Being the obedient daughter, I sprinted back to the hay shed, trying to dodge the next batch of rain. I took a hay hook from the wall and ran back to the truck. At some point I glanced down at my hand, protruding from the sleeve of my sweatshirt, and thought, “My, don’t I look a little like a pirate? Like Captain Hook? Stick a stuffed parrot on my shoulder and this could be a really cool Halloween costume!”

About then my mom shouted, “Cindy! Don’t be running with a hay hook like that!”

Dutifully, I slowed to a walk.

Then I clambered up into the bed of my truck and stabbed the hook into the bale. My mom began to cheer me on with instructions like, “Okay, now pull the bale toward you!”

I pulled as hard as I could, leaning so far back that I was almost against the rear window of my truck’s cab. And then…. The hook slipped out of the bale. Much like the loser in a game of Tug of War, I tumbled backwards. My head struck the window, dazing me, and I fell directly on my left arm. You know, the good one. The one that doesn’t already cause me daily pain.

But because I’d instinctively used my hand to break my fall, my wrist immediately began to hurt terribly. At first I feared I’d broken it, but then (thanks to my famous x-ray vision) I diagnosed it as a major sprain.
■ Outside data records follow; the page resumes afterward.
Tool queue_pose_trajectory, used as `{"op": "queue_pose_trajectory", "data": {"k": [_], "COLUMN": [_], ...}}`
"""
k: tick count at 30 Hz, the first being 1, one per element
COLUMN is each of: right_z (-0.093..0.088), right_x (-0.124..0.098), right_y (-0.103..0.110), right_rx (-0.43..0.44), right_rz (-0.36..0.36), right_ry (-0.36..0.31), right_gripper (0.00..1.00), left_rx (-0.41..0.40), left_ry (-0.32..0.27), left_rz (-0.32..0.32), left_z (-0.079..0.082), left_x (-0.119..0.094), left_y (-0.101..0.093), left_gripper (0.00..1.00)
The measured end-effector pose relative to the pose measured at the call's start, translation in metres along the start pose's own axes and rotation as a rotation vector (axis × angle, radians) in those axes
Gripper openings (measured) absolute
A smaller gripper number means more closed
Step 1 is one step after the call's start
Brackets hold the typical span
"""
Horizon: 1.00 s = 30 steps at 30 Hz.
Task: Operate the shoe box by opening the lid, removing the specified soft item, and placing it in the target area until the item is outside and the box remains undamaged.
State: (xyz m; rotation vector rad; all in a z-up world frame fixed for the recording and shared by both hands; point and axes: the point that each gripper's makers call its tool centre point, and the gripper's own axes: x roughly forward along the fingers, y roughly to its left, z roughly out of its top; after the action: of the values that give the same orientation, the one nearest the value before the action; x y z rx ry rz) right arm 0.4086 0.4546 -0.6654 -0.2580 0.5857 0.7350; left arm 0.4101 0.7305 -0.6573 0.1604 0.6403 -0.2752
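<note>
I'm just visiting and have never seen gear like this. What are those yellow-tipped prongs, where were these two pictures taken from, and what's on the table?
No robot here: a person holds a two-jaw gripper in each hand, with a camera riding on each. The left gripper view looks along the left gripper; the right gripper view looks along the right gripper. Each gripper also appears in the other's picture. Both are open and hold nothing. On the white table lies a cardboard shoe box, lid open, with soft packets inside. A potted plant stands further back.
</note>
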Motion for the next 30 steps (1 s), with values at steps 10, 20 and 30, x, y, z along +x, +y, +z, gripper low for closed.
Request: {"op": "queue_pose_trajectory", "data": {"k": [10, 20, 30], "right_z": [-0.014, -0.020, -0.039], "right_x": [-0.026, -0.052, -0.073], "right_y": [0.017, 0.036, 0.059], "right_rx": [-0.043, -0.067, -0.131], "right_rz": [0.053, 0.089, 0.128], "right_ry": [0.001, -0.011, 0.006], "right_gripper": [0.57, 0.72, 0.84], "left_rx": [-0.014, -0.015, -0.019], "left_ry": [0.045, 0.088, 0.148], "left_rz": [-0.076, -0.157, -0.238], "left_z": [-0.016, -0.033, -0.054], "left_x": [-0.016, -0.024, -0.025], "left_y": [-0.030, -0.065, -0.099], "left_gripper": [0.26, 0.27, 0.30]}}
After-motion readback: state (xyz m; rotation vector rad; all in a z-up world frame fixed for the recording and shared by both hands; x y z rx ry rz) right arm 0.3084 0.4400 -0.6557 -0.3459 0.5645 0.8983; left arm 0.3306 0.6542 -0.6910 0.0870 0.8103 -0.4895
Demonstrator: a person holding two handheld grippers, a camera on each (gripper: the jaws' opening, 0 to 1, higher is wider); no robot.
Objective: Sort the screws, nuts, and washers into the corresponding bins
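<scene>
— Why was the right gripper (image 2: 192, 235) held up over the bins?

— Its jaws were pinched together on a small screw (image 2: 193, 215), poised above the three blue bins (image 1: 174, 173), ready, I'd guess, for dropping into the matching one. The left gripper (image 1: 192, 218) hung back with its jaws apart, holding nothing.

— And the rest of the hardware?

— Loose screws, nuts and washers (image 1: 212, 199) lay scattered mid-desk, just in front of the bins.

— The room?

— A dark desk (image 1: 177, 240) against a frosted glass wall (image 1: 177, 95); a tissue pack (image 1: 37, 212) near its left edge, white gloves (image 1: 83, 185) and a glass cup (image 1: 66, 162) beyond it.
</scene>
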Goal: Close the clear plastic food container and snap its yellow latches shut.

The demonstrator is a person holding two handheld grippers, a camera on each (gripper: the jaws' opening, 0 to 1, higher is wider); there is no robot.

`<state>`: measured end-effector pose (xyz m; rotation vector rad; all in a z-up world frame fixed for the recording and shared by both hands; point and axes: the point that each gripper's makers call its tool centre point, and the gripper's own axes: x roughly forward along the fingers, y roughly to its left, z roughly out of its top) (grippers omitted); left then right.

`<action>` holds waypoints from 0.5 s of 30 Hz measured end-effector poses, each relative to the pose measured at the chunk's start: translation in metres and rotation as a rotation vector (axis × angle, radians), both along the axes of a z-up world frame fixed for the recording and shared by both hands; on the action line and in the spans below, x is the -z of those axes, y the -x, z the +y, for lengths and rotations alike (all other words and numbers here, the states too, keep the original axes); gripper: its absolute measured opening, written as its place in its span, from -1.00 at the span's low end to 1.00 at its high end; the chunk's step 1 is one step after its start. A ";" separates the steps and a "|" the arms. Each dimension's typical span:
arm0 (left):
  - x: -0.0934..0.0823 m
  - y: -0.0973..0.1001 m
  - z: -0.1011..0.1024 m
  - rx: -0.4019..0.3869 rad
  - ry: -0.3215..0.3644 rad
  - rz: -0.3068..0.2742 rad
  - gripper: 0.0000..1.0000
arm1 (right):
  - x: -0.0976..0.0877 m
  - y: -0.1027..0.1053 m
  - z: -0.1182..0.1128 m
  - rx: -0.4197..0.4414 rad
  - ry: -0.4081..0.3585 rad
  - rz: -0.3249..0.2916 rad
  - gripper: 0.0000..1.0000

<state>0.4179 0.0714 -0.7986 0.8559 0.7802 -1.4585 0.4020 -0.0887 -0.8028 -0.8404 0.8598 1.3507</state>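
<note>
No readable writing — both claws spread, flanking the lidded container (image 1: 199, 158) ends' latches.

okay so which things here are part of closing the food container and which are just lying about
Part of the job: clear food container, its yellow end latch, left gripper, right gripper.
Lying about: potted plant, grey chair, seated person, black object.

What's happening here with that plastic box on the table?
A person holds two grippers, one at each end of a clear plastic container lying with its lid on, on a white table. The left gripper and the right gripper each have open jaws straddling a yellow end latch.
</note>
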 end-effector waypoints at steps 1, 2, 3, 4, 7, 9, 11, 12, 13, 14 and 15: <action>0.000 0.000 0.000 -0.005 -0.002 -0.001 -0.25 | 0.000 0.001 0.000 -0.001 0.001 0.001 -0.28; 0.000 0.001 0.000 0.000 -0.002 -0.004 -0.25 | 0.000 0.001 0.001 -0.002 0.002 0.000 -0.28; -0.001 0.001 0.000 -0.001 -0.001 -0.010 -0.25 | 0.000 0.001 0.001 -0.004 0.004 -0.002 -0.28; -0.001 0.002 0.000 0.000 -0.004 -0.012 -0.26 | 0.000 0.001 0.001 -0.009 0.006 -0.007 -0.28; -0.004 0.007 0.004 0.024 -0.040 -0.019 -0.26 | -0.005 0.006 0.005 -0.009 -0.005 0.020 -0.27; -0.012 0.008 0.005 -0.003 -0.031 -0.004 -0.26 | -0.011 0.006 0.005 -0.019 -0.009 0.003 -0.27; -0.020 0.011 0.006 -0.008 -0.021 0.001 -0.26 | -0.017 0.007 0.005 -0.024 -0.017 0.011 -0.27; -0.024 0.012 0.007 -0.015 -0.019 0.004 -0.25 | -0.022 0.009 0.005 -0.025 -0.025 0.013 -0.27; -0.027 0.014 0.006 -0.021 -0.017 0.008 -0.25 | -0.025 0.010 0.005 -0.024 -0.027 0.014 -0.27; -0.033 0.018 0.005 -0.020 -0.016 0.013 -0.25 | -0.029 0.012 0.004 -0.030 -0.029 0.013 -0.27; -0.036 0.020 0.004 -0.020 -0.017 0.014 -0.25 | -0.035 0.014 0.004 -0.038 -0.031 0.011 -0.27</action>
And thus my mother, the retired Emergency Room nurse, brushed the alfalfa dust off her clothing and created a splint using a roll of Vetrap. She hasn’t lost the knack for whipping together an impromptu field dressing, and I soon sported a professionally crafted supportive bandage. In neon pink. Ironically, it’s from the same roll of Vetrap we used to bandage our barn kitty’s leg last week after she’d tangled with the local tomcat. I’m not sure if that’s a reflection on our family’s standard of medical care or the fact that we just happen to use a lot of Vetrap. In our eyes, Vetrap is the new duct tape.
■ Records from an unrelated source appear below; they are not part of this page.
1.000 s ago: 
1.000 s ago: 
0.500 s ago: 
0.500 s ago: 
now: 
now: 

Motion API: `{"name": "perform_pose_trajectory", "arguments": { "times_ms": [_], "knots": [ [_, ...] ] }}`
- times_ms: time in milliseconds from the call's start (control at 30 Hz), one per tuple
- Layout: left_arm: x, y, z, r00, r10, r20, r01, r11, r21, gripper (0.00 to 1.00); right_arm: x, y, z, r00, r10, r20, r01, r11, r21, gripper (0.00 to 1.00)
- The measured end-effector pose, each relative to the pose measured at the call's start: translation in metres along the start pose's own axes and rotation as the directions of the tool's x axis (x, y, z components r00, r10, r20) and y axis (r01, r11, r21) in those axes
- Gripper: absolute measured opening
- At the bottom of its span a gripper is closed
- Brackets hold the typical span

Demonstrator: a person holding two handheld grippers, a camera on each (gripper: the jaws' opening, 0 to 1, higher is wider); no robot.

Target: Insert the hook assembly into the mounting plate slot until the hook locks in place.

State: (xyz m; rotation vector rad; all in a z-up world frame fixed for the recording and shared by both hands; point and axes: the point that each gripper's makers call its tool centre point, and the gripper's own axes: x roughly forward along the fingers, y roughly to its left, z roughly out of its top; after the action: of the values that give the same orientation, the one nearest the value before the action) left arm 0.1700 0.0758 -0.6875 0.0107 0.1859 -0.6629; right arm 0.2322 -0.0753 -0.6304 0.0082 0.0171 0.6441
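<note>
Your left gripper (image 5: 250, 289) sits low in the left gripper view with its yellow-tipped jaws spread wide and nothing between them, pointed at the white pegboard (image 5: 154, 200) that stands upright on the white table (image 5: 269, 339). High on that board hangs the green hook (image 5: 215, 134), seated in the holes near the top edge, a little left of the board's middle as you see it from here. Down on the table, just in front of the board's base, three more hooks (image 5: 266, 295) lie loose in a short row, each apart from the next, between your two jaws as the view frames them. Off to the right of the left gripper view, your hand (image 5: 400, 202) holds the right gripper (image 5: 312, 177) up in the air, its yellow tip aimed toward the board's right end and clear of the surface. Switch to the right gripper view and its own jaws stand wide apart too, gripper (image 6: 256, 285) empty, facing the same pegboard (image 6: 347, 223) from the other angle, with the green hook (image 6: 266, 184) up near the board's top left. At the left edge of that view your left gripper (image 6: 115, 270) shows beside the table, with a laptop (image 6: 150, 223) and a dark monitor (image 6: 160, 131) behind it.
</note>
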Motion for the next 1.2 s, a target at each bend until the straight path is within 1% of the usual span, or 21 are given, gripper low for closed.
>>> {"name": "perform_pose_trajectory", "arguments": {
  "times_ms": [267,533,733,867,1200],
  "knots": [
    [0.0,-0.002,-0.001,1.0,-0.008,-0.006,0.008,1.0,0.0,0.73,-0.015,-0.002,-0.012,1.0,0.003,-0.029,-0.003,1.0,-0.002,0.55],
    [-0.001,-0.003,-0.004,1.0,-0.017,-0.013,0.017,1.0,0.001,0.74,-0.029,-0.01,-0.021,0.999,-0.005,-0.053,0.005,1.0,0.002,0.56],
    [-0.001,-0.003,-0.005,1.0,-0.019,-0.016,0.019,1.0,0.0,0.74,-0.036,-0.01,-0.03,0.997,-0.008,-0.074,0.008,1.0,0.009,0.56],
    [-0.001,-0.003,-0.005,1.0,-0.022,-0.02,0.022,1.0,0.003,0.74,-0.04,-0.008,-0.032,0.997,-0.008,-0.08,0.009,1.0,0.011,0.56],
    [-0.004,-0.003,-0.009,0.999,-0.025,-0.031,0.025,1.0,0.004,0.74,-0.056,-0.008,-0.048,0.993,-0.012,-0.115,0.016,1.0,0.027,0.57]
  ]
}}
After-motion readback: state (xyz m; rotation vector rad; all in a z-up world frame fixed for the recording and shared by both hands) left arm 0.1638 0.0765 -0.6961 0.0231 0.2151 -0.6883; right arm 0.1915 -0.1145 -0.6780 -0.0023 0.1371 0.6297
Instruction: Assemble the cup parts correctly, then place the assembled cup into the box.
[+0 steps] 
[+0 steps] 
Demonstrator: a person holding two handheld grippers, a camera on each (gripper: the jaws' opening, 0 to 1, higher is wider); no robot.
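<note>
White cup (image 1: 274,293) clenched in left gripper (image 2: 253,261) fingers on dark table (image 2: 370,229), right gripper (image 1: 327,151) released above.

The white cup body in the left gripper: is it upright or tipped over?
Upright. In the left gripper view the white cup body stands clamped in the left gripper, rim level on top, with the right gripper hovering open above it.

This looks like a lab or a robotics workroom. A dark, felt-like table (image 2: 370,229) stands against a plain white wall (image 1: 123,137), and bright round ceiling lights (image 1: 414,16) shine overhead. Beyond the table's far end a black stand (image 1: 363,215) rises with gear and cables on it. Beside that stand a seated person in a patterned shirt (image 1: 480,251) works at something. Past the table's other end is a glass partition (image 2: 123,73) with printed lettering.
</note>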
Unfortunately I’ll have to explain to my husband Ron just why I was attempting to wrangle bales of hay into my truck when I’m not exactly 100% sound. I’m sure it’ll go over about as well as explaining why a couple of the fingernails on my other hand are black and blue and apt to peel off shortly. It’s because when I slipped the halter on Wally the other morning he obnoxiously grabbed for the lead rope and grabbed my fingers instead. That’s my fault for stumbling out to the paddock half asleep in my pajamas. Now I’m paying for my lack of attention with some gnarly looking fingertips.

Gee, I wonder if I could cover them up with Vetrap?

Back to Life with Horses

View Comments

  • I totally use vetrap too! I wore it to school one day to support my elbow (slipped on ice, and bruised the tendons and muscles so bad I could barely move it) because I couldn't find my ace bandage before school. I had bright yellow and purple, after I ran out of the roll of yellow. :) Everyone wnated to know where they could get that stuff!
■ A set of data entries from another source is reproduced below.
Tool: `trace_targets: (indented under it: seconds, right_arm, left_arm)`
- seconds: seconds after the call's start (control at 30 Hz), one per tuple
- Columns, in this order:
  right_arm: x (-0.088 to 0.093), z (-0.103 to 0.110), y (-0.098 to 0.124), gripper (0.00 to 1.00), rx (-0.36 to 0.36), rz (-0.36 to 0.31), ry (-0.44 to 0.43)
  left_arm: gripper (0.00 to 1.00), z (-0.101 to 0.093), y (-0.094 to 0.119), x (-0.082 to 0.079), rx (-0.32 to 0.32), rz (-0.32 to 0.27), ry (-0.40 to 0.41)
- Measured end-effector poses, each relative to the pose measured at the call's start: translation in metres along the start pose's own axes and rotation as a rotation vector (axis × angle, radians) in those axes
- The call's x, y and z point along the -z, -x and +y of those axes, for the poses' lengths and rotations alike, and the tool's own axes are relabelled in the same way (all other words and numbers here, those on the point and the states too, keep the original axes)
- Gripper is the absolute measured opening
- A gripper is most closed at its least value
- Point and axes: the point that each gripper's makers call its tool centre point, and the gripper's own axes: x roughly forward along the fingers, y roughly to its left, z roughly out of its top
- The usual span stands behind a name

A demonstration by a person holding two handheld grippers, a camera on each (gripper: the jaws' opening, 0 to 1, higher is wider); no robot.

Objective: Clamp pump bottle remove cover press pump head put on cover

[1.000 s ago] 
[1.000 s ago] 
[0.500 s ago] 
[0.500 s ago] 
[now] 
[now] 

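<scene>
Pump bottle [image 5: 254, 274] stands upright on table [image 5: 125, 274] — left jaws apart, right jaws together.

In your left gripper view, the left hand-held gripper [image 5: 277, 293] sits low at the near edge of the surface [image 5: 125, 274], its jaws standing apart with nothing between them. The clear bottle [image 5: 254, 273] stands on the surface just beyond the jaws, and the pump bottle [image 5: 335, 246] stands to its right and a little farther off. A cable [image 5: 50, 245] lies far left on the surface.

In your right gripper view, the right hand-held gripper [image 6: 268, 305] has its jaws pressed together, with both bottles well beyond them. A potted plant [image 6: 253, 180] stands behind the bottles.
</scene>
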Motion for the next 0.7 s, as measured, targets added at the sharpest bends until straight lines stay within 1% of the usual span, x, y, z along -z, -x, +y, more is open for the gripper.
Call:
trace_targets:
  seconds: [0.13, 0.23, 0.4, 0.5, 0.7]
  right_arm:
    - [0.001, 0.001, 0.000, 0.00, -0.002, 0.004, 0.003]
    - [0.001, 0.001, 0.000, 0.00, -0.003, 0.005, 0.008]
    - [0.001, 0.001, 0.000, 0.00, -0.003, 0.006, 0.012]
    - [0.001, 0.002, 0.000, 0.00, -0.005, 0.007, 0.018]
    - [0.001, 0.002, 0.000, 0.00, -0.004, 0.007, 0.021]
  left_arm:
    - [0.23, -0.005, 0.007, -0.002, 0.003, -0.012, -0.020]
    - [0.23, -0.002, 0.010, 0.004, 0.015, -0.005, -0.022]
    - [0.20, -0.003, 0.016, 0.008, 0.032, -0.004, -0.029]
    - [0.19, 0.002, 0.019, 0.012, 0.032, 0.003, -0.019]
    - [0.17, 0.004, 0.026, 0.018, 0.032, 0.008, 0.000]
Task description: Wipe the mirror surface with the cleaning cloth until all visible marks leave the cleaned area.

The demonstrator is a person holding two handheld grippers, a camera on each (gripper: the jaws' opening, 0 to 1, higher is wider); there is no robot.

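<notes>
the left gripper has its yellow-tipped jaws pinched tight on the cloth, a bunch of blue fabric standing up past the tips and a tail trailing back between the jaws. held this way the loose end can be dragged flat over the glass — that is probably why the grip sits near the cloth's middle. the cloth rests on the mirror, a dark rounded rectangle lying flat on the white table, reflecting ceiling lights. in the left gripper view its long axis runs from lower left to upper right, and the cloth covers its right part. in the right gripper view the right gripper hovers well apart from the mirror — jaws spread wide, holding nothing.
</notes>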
  • Cindy - Always hook behind a baling twine. Thought you knew that!! Next time tell me how many bales you want and Dad and I will bring them over.

  • For cuts and other minor wounds a piece of gauze and a little bit of vetrap beat any band-aid any day.

  • We are well stocked with vetrap for my daughter's accident prone horse. Of the dozen or so horses in the field sure enough Shiloh will be the only one to get hurt. My daughter has to buy one of every color each time we go to Tractor Supply. I think we should buy stock in the company that makes it!

  • After I got stitches in my leg last summer the nurse was all happy that she had this really pretty blue bandage to put on my leg. Like it was a big deal. I started laughing and just went oh, Vetrap!